RAW DATA:
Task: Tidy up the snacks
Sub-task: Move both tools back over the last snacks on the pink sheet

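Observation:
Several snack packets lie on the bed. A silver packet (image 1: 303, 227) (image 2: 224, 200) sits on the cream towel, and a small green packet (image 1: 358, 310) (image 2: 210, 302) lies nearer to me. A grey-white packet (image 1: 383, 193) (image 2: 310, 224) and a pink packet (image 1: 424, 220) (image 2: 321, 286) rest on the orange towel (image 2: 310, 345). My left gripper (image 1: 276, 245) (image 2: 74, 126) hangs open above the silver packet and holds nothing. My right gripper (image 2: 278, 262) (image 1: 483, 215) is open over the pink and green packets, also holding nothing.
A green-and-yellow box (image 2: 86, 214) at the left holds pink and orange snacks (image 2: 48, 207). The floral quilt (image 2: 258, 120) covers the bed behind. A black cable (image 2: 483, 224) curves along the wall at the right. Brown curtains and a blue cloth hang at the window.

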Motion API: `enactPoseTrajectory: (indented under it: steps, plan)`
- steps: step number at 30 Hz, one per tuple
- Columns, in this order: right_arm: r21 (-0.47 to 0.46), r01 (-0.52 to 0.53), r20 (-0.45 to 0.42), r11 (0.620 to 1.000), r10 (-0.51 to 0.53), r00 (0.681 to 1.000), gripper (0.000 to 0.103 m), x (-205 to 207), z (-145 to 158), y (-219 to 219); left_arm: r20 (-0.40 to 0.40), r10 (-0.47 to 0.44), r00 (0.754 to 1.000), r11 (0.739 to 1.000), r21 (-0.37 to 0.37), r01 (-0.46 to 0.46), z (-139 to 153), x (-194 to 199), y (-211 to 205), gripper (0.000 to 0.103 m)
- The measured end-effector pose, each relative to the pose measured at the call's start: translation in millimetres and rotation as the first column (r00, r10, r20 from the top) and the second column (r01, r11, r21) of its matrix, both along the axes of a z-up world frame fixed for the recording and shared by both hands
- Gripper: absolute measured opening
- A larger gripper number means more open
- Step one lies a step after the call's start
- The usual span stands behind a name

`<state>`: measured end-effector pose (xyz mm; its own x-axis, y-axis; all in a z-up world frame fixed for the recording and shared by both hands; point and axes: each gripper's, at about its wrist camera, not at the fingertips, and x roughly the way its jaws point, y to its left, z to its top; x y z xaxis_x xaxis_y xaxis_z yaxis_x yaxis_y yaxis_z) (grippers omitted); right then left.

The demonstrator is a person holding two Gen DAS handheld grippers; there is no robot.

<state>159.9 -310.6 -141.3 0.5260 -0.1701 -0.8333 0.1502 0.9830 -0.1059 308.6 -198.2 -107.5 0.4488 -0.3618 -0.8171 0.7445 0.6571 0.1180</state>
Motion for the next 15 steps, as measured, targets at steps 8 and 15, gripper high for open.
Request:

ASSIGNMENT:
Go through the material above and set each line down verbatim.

RESPONSE TO THE TASK:
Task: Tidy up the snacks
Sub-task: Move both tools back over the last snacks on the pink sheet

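Observation:
Several snack packets lie on the bed. A silver packet (image 1: 303, 227) (image 2: 224, 200) sits on the cream towel, and a small green packet (image 1: 358, 310) (image 2: 210, 302) lies nearer to me. A grey-white packet (image 1: 383, 193) (image 2: 310, 224) and a pink packet (image 1: 424, 220) (image 2: 321, 286) rest on the orange towel (image 2: 310, 345). My left gripper (image 1: 276, 245) (image 2: 74, 126) hangs open above the silver packet and holds nothing. My right gripper (image 2: 278, 262) (image 1: 483, 215) is open over the pink and green packets, also holding nothing.
A green-and-yellow box (image 2: 86, 214) at the left holds pink and orange snacks (image 2: 48, 207). The floral quilt (image 2: 258, 120) covers the bed behind. A black cable (image 2: 483, 224) curves along the wall at the right. Brown curtains and a blue cloth hang at the window.
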
Motion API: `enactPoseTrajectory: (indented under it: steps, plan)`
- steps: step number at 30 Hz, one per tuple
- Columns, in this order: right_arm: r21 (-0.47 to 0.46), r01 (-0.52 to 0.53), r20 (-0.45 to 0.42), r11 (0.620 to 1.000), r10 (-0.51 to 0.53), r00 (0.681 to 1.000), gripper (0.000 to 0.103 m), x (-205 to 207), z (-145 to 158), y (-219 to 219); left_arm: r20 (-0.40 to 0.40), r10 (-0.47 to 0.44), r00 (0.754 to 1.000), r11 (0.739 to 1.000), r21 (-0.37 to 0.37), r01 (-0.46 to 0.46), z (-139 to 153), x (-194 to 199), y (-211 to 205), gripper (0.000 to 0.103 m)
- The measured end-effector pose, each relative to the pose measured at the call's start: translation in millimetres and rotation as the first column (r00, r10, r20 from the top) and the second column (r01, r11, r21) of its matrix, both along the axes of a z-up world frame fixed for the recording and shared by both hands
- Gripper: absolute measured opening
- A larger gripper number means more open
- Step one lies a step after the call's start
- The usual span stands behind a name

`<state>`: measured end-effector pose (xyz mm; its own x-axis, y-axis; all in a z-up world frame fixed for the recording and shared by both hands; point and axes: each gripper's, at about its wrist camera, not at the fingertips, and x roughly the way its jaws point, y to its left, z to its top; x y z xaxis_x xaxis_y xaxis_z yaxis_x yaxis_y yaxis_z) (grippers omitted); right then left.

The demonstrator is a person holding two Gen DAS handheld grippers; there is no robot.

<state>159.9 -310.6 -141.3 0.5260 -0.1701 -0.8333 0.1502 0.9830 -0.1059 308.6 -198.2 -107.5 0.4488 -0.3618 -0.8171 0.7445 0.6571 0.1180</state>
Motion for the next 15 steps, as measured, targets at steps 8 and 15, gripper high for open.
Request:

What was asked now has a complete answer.